» WORK TO BE COMPLETED:
The lines from the first line of the entries through the line containing "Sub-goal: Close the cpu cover" are to be repeated exactly, with both of those lines included.

(MATERIAL FOR THIS TASK begins)

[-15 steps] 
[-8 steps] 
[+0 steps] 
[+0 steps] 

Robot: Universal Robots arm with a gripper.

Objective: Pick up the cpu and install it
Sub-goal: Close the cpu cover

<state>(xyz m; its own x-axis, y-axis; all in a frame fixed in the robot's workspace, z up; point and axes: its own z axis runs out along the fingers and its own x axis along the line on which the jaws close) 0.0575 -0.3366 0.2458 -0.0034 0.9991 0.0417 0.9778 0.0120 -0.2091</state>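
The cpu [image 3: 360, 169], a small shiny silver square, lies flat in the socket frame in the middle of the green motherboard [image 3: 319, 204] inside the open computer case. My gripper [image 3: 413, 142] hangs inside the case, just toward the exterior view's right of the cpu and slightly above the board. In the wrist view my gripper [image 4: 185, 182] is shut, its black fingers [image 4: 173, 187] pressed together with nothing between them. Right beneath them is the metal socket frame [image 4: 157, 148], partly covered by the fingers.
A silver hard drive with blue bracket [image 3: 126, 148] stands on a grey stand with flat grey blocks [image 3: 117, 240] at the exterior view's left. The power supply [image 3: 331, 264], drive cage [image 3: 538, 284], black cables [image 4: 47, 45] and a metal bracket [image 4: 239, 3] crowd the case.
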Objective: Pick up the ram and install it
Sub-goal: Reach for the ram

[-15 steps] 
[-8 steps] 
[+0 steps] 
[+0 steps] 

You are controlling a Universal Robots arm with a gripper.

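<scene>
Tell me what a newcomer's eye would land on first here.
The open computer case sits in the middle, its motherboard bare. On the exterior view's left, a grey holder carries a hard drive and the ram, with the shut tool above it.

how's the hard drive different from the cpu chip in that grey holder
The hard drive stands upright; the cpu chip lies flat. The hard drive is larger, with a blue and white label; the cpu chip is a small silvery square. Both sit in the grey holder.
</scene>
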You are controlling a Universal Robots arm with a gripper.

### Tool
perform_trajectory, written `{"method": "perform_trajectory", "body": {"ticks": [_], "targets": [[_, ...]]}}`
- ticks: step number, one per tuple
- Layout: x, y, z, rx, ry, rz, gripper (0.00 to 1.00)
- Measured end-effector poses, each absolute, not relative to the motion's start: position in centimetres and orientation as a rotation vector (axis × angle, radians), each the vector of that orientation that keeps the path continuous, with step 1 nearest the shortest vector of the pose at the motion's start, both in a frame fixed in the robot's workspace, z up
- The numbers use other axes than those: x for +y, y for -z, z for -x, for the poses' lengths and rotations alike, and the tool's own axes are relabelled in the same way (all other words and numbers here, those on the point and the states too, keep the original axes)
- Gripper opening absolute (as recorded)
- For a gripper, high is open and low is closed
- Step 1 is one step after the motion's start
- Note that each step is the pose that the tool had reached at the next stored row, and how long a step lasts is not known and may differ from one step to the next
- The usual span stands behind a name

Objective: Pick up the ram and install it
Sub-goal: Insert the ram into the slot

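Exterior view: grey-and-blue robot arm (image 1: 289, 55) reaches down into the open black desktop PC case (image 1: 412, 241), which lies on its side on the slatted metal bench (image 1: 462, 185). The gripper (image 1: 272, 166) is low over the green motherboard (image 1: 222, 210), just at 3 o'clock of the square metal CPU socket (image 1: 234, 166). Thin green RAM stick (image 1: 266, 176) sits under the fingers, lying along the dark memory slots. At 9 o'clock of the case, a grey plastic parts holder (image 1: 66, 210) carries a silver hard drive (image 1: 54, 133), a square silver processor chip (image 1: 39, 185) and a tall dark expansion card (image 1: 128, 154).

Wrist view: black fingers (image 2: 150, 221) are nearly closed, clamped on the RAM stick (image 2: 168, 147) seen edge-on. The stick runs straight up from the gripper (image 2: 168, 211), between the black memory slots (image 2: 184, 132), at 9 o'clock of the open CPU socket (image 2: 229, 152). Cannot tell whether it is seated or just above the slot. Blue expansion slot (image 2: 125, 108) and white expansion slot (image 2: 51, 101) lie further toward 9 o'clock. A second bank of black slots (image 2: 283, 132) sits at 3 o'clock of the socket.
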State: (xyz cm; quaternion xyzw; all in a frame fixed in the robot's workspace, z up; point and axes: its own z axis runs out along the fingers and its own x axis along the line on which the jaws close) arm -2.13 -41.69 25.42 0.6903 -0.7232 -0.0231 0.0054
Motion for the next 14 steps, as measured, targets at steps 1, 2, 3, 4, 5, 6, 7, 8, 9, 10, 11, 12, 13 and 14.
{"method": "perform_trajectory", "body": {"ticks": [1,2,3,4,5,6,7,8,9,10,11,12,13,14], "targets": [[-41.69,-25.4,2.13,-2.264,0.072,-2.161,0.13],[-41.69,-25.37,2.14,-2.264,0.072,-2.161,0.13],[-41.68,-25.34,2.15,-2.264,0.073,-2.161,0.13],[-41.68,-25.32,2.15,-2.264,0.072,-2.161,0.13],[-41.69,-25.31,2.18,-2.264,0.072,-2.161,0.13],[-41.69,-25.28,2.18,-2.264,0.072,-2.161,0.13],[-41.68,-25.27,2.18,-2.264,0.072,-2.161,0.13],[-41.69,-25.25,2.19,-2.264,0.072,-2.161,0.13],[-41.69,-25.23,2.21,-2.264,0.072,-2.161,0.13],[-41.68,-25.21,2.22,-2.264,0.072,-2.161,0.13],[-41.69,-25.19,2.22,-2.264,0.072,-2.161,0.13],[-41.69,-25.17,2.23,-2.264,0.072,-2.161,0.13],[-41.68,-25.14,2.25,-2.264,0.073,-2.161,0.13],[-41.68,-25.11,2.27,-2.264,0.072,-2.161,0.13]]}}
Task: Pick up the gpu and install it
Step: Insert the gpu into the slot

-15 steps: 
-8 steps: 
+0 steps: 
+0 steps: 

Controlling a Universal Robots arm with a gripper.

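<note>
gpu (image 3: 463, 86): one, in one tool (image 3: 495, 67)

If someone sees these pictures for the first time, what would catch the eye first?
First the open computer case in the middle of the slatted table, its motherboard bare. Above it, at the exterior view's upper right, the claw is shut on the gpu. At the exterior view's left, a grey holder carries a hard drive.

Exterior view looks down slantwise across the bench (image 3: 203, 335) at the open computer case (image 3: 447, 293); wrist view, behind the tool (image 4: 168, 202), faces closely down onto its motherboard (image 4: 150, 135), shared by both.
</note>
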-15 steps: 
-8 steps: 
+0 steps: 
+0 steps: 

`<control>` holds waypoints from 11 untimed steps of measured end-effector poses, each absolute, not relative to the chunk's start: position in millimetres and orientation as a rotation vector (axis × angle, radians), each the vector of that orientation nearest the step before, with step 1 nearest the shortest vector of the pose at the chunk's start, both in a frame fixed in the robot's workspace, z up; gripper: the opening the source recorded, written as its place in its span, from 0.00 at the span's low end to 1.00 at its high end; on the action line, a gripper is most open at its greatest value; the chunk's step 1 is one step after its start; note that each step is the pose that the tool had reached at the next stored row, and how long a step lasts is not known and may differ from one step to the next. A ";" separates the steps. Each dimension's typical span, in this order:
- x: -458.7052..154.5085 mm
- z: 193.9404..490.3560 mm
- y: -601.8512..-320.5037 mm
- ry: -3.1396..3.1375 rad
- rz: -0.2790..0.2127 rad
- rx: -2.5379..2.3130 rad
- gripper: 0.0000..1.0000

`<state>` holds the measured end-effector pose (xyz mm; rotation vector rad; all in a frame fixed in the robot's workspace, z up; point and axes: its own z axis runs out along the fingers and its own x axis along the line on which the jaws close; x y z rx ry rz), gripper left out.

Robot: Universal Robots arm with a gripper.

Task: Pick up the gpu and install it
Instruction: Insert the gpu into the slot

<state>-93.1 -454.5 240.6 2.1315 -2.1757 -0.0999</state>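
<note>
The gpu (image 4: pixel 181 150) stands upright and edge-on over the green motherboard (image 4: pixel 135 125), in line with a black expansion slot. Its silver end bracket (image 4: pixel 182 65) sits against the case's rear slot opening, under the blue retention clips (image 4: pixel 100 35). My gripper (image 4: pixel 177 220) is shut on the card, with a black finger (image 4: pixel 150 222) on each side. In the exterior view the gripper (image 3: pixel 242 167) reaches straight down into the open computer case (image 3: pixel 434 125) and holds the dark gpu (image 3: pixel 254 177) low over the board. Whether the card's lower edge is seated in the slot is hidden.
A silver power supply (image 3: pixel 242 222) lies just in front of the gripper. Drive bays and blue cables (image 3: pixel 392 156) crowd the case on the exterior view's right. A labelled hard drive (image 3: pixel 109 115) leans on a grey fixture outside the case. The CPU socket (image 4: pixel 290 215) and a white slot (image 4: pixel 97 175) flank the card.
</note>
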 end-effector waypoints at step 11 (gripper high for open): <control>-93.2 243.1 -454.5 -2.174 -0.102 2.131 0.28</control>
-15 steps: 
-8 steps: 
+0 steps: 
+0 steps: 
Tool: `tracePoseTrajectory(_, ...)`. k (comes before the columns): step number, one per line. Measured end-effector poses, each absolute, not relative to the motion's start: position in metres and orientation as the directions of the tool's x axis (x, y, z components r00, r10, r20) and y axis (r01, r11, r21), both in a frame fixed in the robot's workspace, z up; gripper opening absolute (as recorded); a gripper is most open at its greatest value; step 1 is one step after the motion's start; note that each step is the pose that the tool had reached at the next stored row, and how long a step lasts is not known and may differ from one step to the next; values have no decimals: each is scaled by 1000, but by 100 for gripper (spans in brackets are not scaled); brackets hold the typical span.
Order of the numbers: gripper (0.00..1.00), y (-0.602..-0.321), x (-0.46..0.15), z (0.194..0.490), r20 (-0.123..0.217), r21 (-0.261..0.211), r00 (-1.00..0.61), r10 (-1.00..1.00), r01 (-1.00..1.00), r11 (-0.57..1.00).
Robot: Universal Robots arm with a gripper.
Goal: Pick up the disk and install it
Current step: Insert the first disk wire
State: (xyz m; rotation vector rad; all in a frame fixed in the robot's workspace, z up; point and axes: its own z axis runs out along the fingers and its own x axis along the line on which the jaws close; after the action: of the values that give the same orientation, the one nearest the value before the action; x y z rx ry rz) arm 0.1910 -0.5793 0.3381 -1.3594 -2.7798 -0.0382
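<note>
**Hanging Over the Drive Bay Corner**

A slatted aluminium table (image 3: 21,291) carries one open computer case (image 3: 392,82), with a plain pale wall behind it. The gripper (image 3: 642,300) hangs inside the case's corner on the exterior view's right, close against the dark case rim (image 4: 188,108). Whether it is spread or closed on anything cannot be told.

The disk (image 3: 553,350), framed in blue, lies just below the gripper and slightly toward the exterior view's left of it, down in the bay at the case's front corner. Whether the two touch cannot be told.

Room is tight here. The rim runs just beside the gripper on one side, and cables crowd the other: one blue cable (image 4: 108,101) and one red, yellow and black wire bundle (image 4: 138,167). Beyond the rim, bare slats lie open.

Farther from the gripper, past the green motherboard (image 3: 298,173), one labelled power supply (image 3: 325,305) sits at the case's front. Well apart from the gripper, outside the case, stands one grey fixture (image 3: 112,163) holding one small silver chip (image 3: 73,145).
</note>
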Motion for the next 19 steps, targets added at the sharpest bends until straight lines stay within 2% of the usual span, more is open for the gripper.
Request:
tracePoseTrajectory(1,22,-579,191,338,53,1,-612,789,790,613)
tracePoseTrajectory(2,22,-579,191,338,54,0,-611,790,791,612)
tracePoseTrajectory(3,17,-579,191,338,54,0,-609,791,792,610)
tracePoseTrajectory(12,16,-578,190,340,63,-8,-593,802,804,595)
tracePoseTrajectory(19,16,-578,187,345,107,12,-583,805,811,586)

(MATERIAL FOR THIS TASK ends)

» REPLY:
[-15 steps] 
[-8 steps] 
[+0 steps] 
[+0 steps] 

Robot: Universal Robots arm with a gripper.

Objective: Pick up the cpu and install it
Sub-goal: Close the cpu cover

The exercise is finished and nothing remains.